A. Candidate trainings

  • Starting January 1, 2029:
    • Any individual who files a statement of intention to be a candidate (for non-statewide offices) must complete a training course on the Political Reform Act as it applies to campaigns for the office they seek.
    • If a candidate does not complete the required training, the candidate’s name cannot be printed on the ballot.
    • If a candidate does not complete the training, committees controlled by that candidate are prohibited from receiving contributions until the candidate completes the training.
  • Training specifics:
    • The California Fair Political Practices Commission (the “commission”) must develop and provide the training.
    • Candidate training cannot exceed 90 minutes.

B. Treasurer trainings for candidate-controlled committees

  • Starting January 1, 2029:
    • Treasurers of committees controlled by a candidate (excluding statewide-office committees) must complete a training on the Act’s requirements applicable to the committee.
    • If a treasurer does not complete the training, the committee cannot accept contributions until the treasurer completes the training.
    • Treasurer training must not exceed 120 minutes.
  • Transitional provisions for treasurers:
    • If a committee registered before Jan 1, 2029 and still active on Feb 28, 2029, the treasurer must complete the training by Feb 28, 2029 (if not already completed).
    • For committees registering on or after Jan 1, 2029, treasurers must complete the training within 30 days of registration or within 4 years prior to the registration date (whichever is earlier).

C. Exemptions

  • Individuals who have completed a similar training offered by a local government ethics agency are exempt from the California commission’s training requirements if the agency’s training is deemed similar.
  • Statewide-office candidates and treasurers are exempt from these requirements.

D. Campaign reports thresholds

  • The bill raises the reporting threshold for certain information in campaign reports from $100 to $200.
    • This applies to campaign statements (Sections 84211 and related provisions) and slate mailer organizations (Section 84219).
    • The increased thresholds affect the reporting of contributions, loans, expenditures, and the identifying information required for recipients, contributors, and other stakeholders.
  • The amendments largely maintain the structure of existing reporting, but with a higher threshold for itemized reporting.

E. Compliance and penalties

  • The bill creates new conditions under which committees may be prohibited from accepting contributions if training requirements are not met.
  • It also creates a state-mandated local program (i.e., local agencies could incur costs; reimbursement provisions are addressed in the bill’s text).

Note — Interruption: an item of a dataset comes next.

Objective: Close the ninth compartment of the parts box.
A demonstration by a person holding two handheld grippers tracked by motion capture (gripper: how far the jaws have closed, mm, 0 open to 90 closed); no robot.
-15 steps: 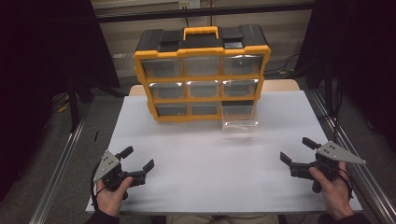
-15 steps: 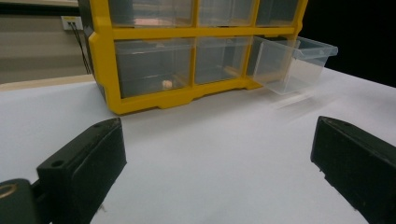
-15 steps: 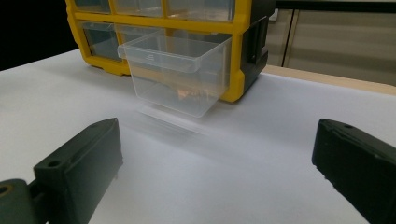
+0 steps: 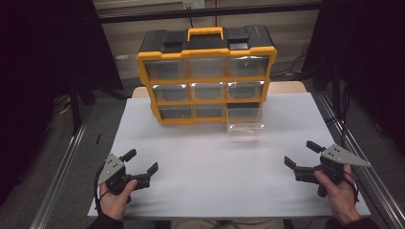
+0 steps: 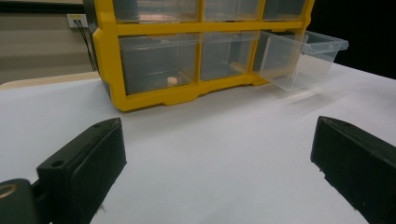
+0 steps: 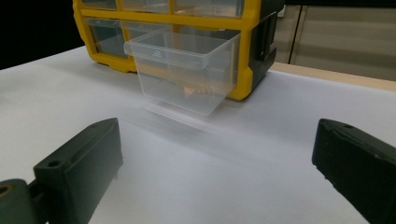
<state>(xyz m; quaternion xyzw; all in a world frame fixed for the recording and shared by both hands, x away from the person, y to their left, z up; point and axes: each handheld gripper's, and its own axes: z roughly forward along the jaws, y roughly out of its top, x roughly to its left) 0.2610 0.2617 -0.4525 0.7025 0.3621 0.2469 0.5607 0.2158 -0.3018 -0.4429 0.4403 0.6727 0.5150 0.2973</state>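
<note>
My left gripper (image 4: 141,166) waited near the tabletop's (image 4: 210,157) front left corner, jaws apart and empty. The clear drawer (image 4: 244,122) stuck out of the organizer (image 4: 206,71) at the far edge; a hard push could tip it out. My right gripper (image 4: 299,153) stayed near the right edge, jaws wide, empty.

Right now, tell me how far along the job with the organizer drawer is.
Done: the clear bottom-right drawer is pulled out of the yellow organizer, with something small inside it. In hand: nothing; the left gripper and right gripper are both open, near the front edge of the white table, apart from the drawer. Left, probably: reaching into or closing that drawer.
</note>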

F. Procedural and operative timeline

  • Effective date for most provisions: January 1, 2029.
  • Ballot printing provision applies to candidates who have not completed the required training.
  • Some provisions depend on the Secretary of State certifying an online filing and disclosure system (operative when certification occurs).

3) Affected entities

  • Individuals who file a statement of intention to run for non-statewide elective offices.
  • Treasurers of candidate-controlled committees (non-statewide offices).
  • Local government ethics agencies (as potential exemption sources).
  • Campaign committees and slate mailer organizations (due to updated reporting thresholds).

4) Procedural and timeline notes

  • The commission is tasked with developing and maintaining the required training courses (online platform or app; on-demand access).
  • Training duration limits: 90 minutes (candidates) and 120 minutes (treasurers).
  • A phased implementation:
    • 2029: Training requirements take effect.
    • Pre-2029 registrations have transitional deadlines (e.g., treasurer training by Feb 28, 2029, if not already completed).
  • The act links training completion to ballot access and campaign-contribution acceptance, creating practical incentives for compliance.

If you’d like, I can provide a side-by-side comparison with current law (pre-AB 1789) or a short FAQ for voters and local officials.

Compiled from official sources — confirm details with the bill’s official record.